* [Work order]:
Which lines in the listing below contain "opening"? Copy each of them.

********************

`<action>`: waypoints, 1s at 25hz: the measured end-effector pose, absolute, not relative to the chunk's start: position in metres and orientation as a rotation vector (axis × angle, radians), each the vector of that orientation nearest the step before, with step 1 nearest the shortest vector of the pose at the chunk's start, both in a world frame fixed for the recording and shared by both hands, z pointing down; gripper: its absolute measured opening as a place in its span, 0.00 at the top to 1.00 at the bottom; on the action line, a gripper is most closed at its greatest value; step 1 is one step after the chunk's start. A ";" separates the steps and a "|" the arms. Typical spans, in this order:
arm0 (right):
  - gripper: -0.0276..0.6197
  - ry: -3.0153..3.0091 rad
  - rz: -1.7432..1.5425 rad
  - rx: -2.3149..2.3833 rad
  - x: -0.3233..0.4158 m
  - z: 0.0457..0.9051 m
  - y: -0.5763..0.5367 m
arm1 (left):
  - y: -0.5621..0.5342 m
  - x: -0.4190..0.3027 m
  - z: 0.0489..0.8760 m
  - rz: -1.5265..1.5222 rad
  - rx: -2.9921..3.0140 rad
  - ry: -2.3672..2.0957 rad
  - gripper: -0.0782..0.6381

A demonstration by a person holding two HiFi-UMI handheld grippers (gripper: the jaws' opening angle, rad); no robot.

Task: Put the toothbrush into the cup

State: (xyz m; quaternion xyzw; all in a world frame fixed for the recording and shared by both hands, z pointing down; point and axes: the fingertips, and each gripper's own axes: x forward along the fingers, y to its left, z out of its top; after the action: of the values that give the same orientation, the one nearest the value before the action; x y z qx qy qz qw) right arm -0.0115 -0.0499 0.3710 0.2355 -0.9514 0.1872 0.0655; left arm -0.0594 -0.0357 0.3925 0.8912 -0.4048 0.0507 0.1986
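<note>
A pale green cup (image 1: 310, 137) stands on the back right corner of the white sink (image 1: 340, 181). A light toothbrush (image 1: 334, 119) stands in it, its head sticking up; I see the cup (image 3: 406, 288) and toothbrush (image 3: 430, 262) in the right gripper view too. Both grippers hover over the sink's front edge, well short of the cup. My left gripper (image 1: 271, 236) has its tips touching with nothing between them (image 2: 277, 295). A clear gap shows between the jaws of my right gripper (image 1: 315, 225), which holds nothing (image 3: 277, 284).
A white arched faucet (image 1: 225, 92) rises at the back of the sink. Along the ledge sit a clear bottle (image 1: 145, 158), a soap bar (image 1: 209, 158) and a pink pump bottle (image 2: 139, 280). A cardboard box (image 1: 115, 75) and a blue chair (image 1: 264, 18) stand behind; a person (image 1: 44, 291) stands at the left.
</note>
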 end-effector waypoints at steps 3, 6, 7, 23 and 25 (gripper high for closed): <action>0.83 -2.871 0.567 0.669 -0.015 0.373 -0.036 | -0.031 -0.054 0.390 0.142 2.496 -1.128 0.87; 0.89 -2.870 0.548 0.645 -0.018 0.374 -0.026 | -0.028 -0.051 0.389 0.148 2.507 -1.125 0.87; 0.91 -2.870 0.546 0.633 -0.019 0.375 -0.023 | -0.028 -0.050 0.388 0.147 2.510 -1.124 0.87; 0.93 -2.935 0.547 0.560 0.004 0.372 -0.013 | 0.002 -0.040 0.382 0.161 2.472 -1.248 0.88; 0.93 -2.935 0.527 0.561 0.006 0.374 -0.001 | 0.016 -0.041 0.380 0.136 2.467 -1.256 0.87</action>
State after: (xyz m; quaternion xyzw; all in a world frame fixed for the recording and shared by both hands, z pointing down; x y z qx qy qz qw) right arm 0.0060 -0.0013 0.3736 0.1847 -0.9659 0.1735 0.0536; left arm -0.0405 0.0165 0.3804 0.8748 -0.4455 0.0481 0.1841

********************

* [Response]:
`<action>`: waypoints, 1s at 25hz: the measured end-effector pose, absolute, not relative to the chunk's start: position in metres and orientation as a rotation vector (axis × angle, radians), each the vector of that orientation nearest the step before, with step 1 nearest the shortest vector of the pose at the chunk's start, both in a world frame fixed for the recording and shared by both hands, z pointing down; gripper: its absolute measured opening as a place in its span, 0.00 at the top to 1.00 at the bottom; on the action line, a gripper is most closed at its greatest value; step 1 is one step after the chunk's start. A ";" separates the steps and a "|" the arms. Typical spans, in this order:
A demonstration by a person holding two HiFi-UMI handheld grippers (gripper: the jaws' opening angle, rad); no robot.

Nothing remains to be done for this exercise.